▶ PROBLEM: Set out word for word the line that contains "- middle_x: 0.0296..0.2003" and each line after it, through the end of the data below, but exclude the pictures.
[RECORDS SUPPLIED]
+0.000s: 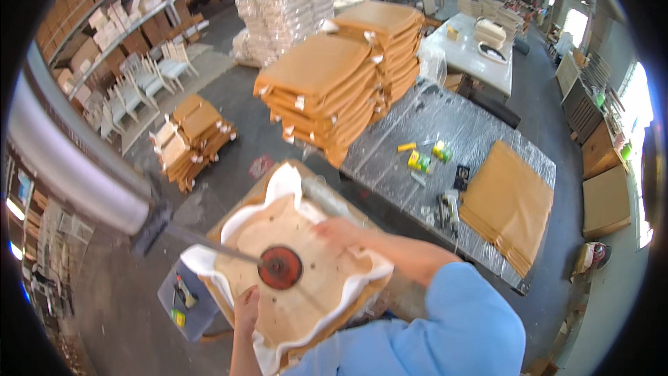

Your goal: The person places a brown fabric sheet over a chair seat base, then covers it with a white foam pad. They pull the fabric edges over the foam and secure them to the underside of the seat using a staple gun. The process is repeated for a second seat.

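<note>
In front of me lies a wooden seat board with several small holes, on white padding that sticks up wavily around its edges. Tan covering material shows beneath the padding. A round red press disc on a thin bar sits at the board's middle. My left hand is over the near left part of the board, its fingers curled closed; whatever they may hold is hidden. Over the far right part of the board is my right hand, blurred by motion, so its fingers cannot be made out.
A thick grey metal arm stands at left. A small side stand carries a bottle-like tool. On the plastic-covered table at right lie tan sheets, green-yellow boxes and a staple-gun-like tool. Tall stacks of tan covers stand beyond.
</note>
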Available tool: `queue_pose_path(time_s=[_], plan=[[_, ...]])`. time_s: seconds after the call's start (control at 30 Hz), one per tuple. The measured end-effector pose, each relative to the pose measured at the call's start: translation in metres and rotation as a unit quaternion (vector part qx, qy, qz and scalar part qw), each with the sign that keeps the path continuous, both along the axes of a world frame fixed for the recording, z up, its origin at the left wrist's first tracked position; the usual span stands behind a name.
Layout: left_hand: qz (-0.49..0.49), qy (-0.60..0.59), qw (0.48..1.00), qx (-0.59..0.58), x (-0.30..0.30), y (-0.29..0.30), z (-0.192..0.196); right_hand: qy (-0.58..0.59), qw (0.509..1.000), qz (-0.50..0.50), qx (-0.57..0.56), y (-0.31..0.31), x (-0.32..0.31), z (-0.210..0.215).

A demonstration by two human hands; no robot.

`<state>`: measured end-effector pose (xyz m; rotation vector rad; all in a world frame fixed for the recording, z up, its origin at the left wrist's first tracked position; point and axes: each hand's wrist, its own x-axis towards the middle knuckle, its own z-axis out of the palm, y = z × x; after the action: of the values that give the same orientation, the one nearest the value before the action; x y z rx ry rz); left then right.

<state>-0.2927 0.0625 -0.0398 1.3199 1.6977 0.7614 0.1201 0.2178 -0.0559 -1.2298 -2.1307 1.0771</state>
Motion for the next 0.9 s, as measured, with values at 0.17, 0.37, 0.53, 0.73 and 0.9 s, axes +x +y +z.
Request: queue_pose_path(time_s=[0.17,0.37,0.53,0.73,0.9], plan=[[-0.046,-0.378,0.911,-0.156,0.068,-0.148,0.076,0.065,0.944,-0.32,-0.05,-0.128,0.139,0.015],[-0.295,-0.324,0.857,-0.273,0.14,-0.172,0.07,0.137,0.869,-0.248,-0.406,-0.203,0.144,0.031],[-0.345,-0.336,0.813,-0.328,0.2,-0.143,0.018,0.043,0.91,-0.243,-0.334,-0.179,0.128,0.029],[-0.135,-0.512,0.722,-0.445,0.273,-0.12,-0.022,0.008,0.913,-0.181,-0.365,-0.141,0.131,0.016],[-0.018,-0.602,0.694,-0.393,0.329,-0.103,-0.026,-0.053,0.845,-0.12,-0.518,-0.119,0.134,0.012]])
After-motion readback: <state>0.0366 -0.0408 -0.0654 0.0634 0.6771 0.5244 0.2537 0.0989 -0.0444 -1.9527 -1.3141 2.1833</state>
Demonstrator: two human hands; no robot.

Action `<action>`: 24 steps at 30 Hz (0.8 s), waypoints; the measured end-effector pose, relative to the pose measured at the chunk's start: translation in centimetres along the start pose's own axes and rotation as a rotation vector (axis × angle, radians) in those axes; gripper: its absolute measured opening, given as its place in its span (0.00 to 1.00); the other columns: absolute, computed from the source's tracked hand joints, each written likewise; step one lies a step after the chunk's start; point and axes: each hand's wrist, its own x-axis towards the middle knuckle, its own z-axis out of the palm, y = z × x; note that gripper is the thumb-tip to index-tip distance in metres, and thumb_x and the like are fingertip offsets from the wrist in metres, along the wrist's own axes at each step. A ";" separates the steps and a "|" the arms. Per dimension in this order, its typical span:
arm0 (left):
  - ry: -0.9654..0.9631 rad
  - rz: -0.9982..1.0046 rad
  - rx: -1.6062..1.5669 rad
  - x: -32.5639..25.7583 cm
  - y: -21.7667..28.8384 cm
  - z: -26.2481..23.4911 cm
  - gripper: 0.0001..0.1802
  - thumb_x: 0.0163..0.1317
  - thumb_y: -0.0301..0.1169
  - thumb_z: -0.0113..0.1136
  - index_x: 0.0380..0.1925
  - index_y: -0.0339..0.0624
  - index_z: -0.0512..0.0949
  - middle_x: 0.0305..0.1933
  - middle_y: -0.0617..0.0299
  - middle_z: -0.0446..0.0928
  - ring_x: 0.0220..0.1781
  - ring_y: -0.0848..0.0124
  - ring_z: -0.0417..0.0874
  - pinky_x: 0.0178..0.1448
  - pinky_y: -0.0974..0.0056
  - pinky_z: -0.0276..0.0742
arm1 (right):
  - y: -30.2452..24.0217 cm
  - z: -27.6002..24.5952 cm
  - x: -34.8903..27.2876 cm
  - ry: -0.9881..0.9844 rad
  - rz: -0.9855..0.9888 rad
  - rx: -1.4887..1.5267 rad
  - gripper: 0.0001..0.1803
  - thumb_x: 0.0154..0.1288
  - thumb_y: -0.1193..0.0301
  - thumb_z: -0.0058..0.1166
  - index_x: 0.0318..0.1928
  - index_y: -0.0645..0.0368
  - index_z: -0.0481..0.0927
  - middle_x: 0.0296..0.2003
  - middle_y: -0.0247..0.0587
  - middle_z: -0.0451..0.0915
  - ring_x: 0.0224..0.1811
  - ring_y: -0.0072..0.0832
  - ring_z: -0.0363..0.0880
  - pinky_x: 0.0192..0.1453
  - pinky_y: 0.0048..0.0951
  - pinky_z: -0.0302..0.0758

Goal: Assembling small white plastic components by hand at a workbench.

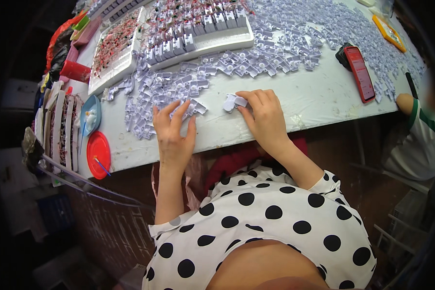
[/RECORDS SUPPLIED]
▶ OUTPUT:
  - middle_x: 0.0296..0.2003
  - middle_y: -0.0247..0.0587
  - middle_z: -0.0451..0.0915
  - ring_x: 0.0224..0.1811
  - ring_y: -0.0072..0.0832
  - ring_z: -0.0363..0.0880
  - pinky_x: 0.0192..0.1453
  - pinky_y: 0.0048..0.0951
  - pinky_z: -0.0302..0.0758

Goal: Assembling small white plastic components by hand at a workbench.

Here is where the answer stops.